Dataset items
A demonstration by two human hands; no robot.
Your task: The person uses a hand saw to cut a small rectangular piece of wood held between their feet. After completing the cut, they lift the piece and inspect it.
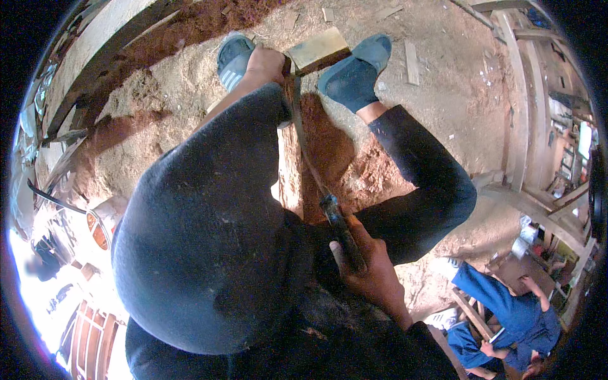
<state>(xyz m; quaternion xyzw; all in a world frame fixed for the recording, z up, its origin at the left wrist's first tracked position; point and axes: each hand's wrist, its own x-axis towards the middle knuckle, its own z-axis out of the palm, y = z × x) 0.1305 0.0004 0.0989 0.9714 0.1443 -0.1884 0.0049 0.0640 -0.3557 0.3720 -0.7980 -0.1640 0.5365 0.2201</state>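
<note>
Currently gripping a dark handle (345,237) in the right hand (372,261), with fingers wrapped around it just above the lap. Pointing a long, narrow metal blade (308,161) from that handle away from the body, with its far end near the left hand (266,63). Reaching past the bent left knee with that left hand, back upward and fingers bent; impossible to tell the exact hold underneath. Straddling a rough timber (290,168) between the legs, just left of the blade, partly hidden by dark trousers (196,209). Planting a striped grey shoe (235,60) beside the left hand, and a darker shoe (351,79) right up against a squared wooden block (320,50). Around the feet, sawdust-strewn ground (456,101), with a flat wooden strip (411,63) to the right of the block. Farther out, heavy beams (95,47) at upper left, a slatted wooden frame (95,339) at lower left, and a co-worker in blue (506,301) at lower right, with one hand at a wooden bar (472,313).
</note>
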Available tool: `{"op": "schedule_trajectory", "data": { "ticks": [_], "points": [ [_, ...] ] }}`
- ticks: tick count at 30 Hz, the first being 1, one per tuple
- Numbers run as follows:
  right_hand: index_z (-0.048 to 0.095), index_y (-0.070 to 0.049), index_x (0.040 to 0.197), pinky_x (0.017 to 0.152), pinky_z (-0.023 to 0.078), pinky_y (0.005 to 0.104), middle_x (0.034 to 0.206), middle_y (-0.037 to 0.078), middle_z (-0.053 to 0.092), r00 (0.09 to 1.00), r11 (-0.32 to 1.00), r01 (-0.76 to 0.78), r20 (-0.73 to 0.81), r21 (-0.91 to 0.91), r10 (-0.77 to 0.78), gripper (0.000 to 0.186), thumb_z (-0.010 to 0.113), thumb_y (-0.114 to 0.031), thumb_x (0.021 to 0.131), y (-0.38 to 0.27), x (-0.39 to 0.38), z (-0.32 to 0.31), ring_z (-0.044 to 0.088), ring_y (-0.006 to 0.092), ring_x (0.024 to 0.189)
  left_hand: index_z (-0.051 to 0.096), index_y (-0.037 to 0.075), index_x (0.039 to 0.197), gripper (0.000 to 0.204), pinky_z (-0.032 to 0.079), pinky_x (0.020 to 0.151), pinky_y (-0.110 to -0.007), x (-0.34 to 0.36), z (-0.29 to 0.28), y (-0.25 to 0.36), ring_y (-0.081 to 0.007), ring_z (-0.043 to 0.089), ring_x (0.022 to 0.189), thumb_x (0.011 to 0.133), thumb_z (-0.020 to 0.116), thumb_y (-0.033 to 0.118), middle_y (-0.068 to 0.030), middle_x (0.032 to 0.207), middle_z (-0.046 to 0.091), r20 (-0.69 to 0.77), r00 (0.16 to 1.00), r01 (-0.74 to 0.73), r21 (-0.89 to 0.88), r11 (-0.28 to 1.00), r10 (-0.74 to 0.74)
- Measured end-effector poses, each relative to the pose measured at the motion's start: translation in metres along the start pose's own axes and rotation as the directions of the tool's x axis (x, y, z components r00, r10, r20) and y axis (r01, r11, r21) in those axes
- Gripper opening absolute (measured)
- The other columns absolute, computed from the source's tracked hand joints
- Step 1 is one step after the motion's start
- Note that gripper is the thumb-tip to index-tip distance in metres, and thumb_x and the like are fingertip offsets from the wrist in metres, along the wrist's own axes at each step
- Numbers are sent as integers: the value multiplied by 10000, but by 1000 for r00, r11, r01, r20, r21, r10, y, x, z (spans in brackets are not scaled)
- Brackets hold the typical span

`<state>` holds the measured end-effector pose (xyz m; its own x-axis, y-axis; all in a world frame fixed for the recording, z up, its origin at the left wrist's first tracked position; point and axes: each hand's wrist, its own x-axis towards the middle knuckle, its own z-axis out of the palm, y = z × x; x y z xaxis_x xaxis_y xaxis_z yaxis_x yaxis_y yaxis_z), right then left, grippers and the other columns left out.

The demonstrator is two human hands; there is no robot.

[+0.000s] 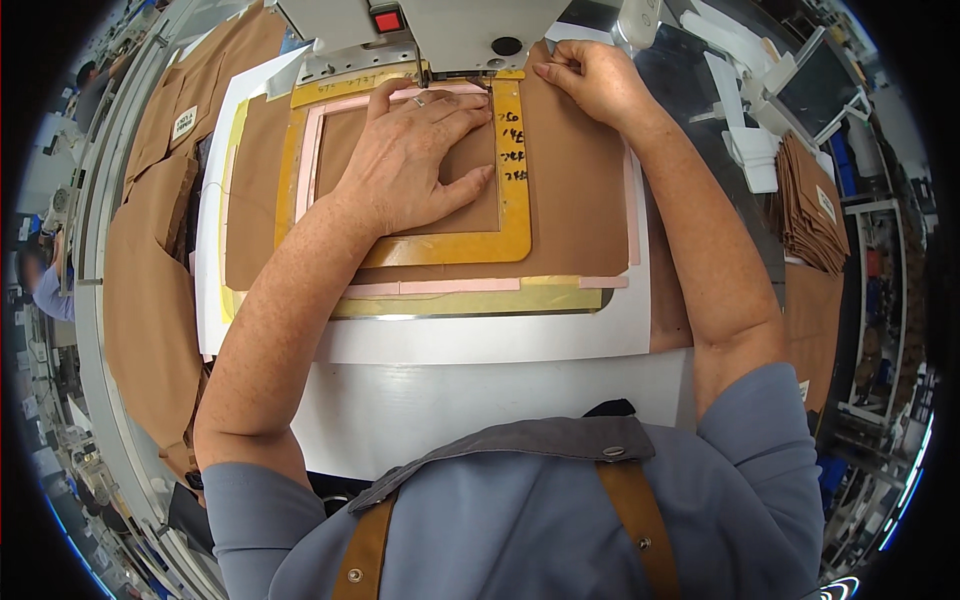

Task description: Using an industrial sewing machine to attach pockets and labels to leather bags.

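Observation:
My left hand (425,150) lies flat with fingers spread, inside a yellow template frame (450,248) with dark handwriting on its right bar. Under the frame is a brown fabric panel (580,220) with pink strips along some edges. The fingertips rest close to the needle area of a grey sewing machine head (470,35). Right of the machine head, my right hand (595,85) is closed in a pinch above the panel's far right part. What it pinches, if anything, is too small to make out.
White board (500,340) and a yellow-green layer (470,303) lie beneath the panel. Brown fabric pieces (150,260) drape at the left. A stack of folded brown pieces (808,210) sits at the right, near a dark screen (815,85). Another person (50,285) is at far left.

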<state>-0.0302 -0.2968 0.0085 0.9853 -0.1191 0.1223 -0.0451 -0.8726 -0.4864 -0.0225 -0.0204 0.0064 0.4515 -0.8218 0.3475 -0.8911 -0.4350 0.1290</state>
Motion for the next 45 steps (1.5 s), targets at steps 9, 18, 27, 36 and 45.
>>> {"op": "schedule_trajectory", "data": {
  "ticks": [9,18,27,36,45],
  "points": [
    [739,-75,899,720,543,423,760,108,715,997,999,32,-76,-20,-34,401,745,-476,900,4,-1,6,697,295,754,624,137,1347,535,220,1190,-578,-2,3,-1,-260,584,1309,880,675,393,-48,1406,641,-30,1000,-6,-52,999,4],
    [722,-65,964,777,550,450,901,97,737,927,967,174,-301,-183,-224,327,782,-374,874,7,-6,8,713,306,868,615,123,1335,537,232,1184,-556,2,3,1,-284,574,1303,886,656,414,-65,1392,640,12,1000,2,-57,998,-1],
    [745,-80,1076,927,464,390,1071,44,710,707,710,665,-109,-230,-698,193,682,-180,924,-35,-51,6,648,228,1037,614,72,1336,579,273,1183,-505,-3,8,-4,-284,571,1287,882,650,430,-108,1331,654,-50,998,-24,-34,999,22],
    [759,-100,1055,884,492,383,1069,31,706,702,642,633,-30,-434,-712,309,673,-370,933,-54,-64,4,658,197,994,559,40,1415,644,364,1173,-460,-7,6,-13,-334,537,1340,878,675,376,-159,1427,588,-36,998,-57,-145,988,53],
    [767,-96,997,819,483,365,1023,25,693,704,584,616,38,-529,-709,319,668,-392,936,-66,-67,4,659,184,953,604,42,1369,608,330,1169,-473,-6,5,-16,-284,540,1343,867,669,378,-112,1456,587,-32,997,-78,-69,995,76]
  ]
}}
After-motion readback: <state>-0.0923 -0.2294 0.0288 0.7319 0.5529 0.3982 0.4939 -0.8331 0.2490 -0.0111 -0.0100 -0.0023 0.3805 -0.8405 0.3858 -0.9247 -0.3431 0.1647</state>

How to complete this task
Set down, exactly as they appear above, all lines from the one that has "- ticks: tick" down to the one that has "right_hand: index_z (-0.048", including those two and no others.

Answer below
- ticks: tick count at 30 Hz, the first being 1, one per tuple
- Numbers run as follows:
  right_hand: index_z (-0.048 to 0.095), index_y (-0.070 to 0.049), index_x (0.040 to 0.197), pinky_x (0.017 to 0.152), pinky_z (-0.023 to 0.078), pinky_y (0.005 to 0.104), middle_x (0.034 to 0.206), middle_y (-0.037 to 0.078), middle_z (-0.053 to 0.092), r00 (0.09 to 1.00), r11 (-0.32 to 1.00), r01 (-0.76 to 0.78), r20 (-0.73 to 0.81), r21 (-0.91 to 0.91), r10 (-0.77 to 0.78), gripper (0.000 to 0.186), thumb_z (-0.010 to 0.113), thumb_y (-0.114 to 0.031), thumb_x (0.021 to 0.131), y (-0.38 to 0.27), x (-0.39 to 0.38), z (-0.32 to 0.31), ring_z (-0.044 to 0.088), ring_y (-0.006 to 0.092), ring_x (0.024 to 0.189)

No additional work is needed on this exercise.